This article originally appeared in FastCompany.
It’s no secret that Silicon Valley has a diversity problem.
For example, out of Google’s nearly 50,000 employees, only 30% are women. In tech roles, that number drops to 17%. (Even worse: black and Latino employees make up a combined 5% of all Google staff.) Anecdotally at least, those numbers or worse hold true for the startup world.
“It’s difficult to drill down into diversity stats in any given startup company, given how little is reported, but it’s easy to postulate that these dismal figures get even smaller if you try to extract numbers across our innovation,” says Shaun Johnson, cofounder of Startup Institute.
The Startup Institute is a bootcamp for individuals looking to shift careers into the startup world. It offers classes that are meant to both provide technical skill and install the less quantifiable skill of being able to thrive in startup culture. Classes are offered on four tracks: web development, web design, marketing, and sales.
The Institute has also made diversity a key part of its mission. Since 2012, the Startup Institute’s classes have been 41% women and 35% students of color, according to statistics it provided to Fast Company. And diversity is hard-coded into the curriculum and how they operate.
In Boston, the Startup Institute partnered with Women’s iLab for a sort of problem-solving sprint. Instead of the more common programming hackathon, in this 24-hour period, an existing startup poses a challenge to students who work in teams to devise a solution which they then pitch to the iLab.
Diane Hessan, Startup Institute’s new CEO also explains that whenever Startup Institute expands to few cities—as it just did to Berlin and London—that a select group of students in the first cohort of in every track attend for free. In addition to being good promotion, that also lets Startup Institute be selective in who it admits, rather than just who can afford it. Normally, the program costs a little over $5,000.
“We’re able to pick diversity,” says Hessan. “We get to think about who we want to be the flagship class.”

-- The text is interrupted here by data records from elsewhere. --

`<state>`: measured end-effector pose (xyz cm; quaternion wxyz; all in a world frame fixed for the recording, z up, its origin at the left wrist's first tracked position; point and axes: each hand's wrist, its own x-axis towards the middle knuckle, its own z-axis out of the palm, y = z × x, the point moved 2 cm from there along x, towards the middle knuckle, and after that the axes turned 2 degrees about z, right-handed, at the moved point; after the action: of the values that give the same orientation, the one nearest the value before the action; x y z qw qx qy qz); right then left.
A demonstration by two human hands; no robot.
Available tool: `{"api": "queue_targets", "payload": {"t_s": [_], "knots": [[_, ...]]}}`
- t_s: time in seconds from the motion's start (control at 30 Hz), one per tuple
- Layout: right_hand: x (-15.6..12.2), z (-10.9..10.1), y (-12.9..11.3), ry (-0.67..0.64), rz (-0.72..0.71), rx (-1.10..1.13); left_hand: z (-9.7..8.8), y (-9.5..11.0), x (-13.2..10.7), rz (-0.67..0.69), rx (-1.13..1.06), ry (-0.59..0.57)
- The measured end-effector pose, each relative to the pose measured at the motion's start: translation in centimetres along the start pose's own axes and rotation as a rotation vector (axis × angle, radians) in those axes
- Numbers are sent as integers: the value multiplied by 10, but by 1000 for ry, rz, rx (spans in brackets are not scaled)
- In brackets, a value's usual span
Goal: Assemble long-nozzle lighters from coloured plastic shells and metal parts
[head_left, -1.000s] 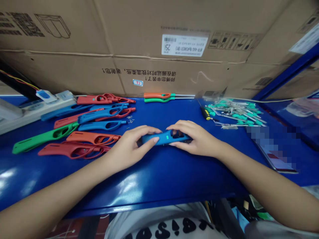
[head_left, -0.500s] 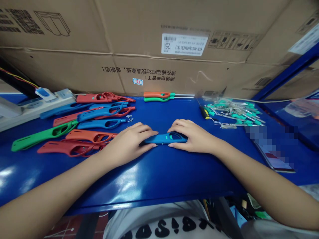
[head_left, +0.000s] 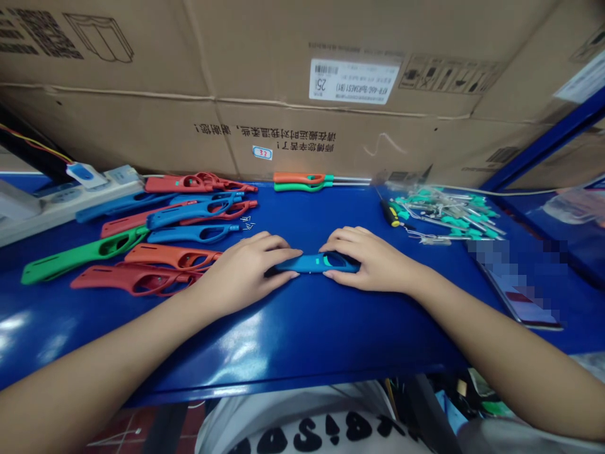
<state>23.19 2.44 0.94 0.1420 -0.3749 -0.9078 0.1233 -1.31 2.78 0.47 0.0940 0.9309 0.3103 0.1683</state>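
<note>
Both my hands grip a blue utility lighter casing (head_left: pixel 311 263) lying lengthwise low over the blue tabletop. My left hand (head_left: pixel 255 268) pinches its left end between thumb and fingers, covering that end. Around the right end, beside the finger loop, my right hand (head_left: pixel 366 258) is closed in the same way. Small green bits show in the casing's openings. Left of my left hand lie several loose casings: a green one (head_left: pixel 85 254), an orange one (head_left: pixel 172 257), a dark red one (head_left: pixel 113 278) and blue ones (head_left: pixel 191 234). Tiny screws (head_left: pixel 247 222) are scattered beyond that hand.
An orange lighter (head_left: pixel 297 178) and a green lighter (head_left: pixel 302 187) with metal tubes lie by the cardboard box (head_left: pixel 265 75). At right are a screwdriver (head_left: pixel 390 213), a pile of metal tubes with green parts (head_left: pixel 454 211) and a phone (head_left: pixel 520 290). A power strip (head_left: pixel 61 205) is at left.
The blue casing seems slightly turned between my hands, and its finger loop looks narrower. Both hands keep their hold in nearly the same place.
</note>
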Motion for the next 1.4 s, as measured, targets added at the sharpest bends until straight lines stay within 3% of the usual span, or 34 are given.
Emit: {"api": "queue_targets", "payload": {"t_s": [0.83, 1.13, 1.4], "knots": [[1, 5, 0, -10, 11, -5, 0, 0, 1, 13, 20, -26], [-2, 3, 1, 17, -102, -209, 2, 1, 1, 36, 24, -28], [-5, 1, -1, 26, -133, -207, 5, 0, 2, 32, -87, -6]]}}
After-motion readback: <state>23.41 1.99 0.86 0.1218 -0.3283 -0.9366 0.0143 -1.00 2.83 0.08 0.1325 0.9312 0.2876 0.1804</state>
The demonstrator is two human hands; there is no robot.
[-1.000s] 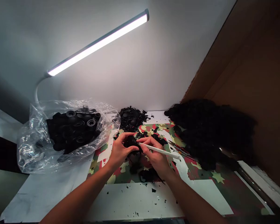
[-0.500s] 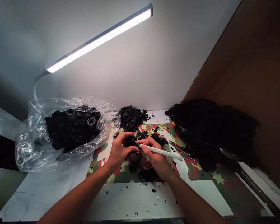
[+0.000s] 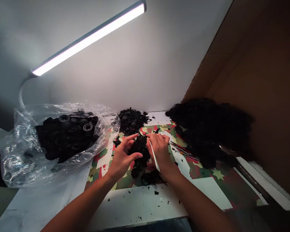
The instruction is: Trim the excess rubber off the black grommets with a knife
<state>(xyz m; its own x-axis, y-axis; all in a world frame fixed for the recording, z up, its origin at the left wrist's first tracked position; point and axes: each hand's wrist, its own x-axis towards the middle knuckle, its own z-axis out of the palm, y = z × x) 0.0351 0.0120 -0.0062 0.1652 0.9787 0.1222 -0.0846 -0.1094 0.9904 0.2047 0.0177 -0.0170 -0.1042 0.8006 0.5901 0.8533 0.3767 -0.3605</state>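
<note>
My right hand (image 3: 159, 149) is closed around a slim white stick-like tool (image 3: 154, 155), whose far end is hidden by the fingers. Beside it, my left hand (image 3: 122, 158) has its thumb and index finger spread apart, and I see nothing gripped between them. Between the two hands lies a loose heap of black scraps and pieces (image 3: 140, 148). More black pieces (image 3: 151, 178) lie nearer to me on the camouflage-patterned sheet (image 3: 123, 184).
At left is a clear plastic bag (image 3: 16, 164) holding black ring-shaped parts (image 3: 88, 127). A heap of black trimmings (image 3: 132, 119) stands at the back, and a large dark pile (image 3: 215, 129) at right. Thin tools (image 3: 183, 150) lie beside it. A lit lamp (image 3: 91, 37) hangs above.
My right hand has turned, so the white tool now points back toward me instead of out to the right. My left thumb and index finger stay apart. The view has shifted slightly.
</note>
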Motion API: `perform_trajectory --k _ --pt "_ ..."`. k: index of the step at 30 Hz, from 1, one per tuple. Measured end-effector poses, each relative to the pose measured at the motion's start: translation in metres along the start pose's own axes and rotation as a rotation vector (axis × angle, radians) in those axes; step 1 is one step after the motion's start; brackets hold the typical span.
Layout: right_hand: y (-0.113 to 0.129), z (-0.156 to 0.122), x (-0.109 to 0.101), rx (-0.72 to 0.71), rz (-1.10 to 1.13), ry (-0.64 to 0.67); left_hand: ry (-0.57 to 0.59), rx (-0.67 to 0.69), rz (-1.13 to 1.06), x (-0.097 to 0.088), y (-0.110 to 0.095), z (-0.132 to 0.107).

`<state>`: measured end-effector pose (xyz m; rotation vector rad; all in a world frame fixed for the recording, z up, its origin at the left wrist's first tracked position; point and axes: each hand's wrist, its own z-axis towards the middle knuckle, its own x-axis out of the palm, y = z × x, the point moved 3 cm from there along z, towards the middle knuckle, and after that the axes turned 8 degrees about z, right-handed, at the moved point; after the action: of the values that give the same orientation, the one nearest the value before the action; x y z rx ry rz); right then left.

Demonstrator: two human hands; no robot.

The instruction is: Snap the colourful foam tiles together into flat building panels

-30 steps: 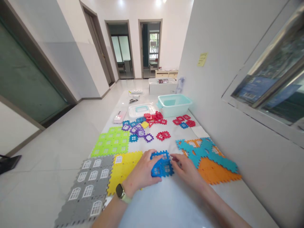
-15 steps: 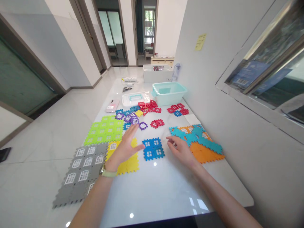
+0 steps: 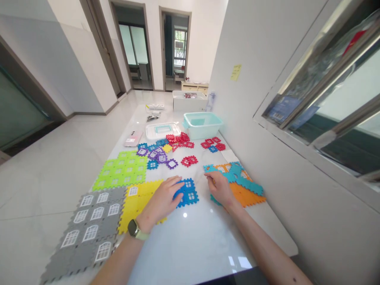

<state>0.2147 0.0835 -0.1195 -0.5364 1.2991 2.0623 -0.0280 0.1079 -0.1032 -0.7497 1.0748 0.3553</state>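
My left hand, wearing a watch, lies on the left part of a blue square panel made of joined window tiles. Its fingers are stretched out, covering part of the panel. To the right, my right hand is closed, fingers curled, beside crossed teal toothed strips. A small teal edge shows below this hand; what its fingers hold, if anything, is hidden. Under the strips lies an orange panel with white windows. A yellow panel sits partly beneath my left forearm and hand.
A grey panel and a lime-green panel lie on the left. Farther back are purple tiles, red tiles, a pink phone, a white lid and a mint bin. A wall borders the right side.
My left hand has come down and right onto the blue panel. My right hand's fingers have curled tighter beside the teal strips. The camera view has shifted.
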Motion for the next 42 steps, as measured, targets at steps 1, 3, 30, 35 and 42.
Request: perform_trajectory --k 1,3,30,35,42 --pt "-0.003 0.003 -0.003 0.007 -0.027 -0.022 0.034 0.018 0.006 0.004 -0.004 -0.001" --pt "-0.014 0.013 -0.009 0.057 -0.105 -0.065 0.114 0.029 0.018 0.011 -0.010 -0.004" --pt "0.005 0.065 -0.002 0.035 -0.112 0.294 0.161 -0.055 -0.123 0.003 0.011 -0.011" --pt "0.029 0.016 0.017 -0.037 0.091 0.417 0.237 -0.105 -0.100 -0.004 0.014 -0.012" --pt "0.024 0.020 0.020 -0.135 0.140 0.430 0.286 -0.124 -0.057 -0.004 0.011 -0.011"
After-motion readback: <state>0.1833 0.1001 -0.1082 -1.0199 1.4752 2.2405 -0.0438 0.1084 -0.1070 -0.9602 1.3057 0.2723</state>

Startup Institute is also running events geared for women in startups. Earlier this week, an event brought together three women from high-growth companies to speak on a panel about their experiences and advice for women looking to get into startups.
Finding a place in the startup community where people look like you is difficult enough. But to fit in and keep your sense of identity is certainly an epic journey.
Panelists Grace Ng, cofounder of Javelin.com, Lisa Mann, who recently left a Senior VP position at Mondelez to work at Kind, and Katharine Zaleski, president of PowerToFly, all shared horror stories from their work experience. From condescending unsolicited advice to work relationships ruined when romantic advances were rejected, each had keenly felt the experience of being valued less due to being a woman in this space.
Zaleski, whose company was recently profiled in Fast Company, indicted the tech world culture of creating offices that are all-inclusive “campuses” that have everyone’s needs from gyms to barbershops to yoga studios so that employees never need to leave. The end result, she argued is that the companies are implicitly demanding a high level of office presence and face-time, which she says unfairly disadvantages women who also want to have a family.
“We have set up companies that are replicas of the elite male college experience. The whole culture is about showing your face in the office as much as possible for long hours. Facebook used to subsidize its employees to live within a mile of the office. Do you know how unfriendly that is to women? It means if you want to have a family you can never spend time with them. When I was 32 I had two bad choices: give up on a career I had spent the last 10 years building or never have kids.”
For her part, Zaleski’s solution was to found PowerToFly, which acts as a marketplace for high-talent female programmers to find remote work.
When asked about institutional barriers to women advancing in the startup ecosystem, Hessan was optimistic and downplayed overt sexism being an issue.
“I think the issues institutionally are declining,” she said. “The last thing I want is to create an environment where women think they can’t be successful because they’re women. I think it’s a huge mental obstacle for us that we think that if we aren’t successful, then it must be because we’re women.”
Johnson, who is black, believes that Startup Institute’s diverse founders inherently make the group more geared toward diversity. Another of Johnson’s cofounders and chairperson of Startup Institute, Katie Rae, is female. The two of them are both personally aware of the roadblocks to getting people from underrepresented groups jobs in the tech world.
“Finding a place in the startup community where people look like you is difficult enough.” Johnson says. “But to fit in and keep your sense of identity is certainly an epic journey.”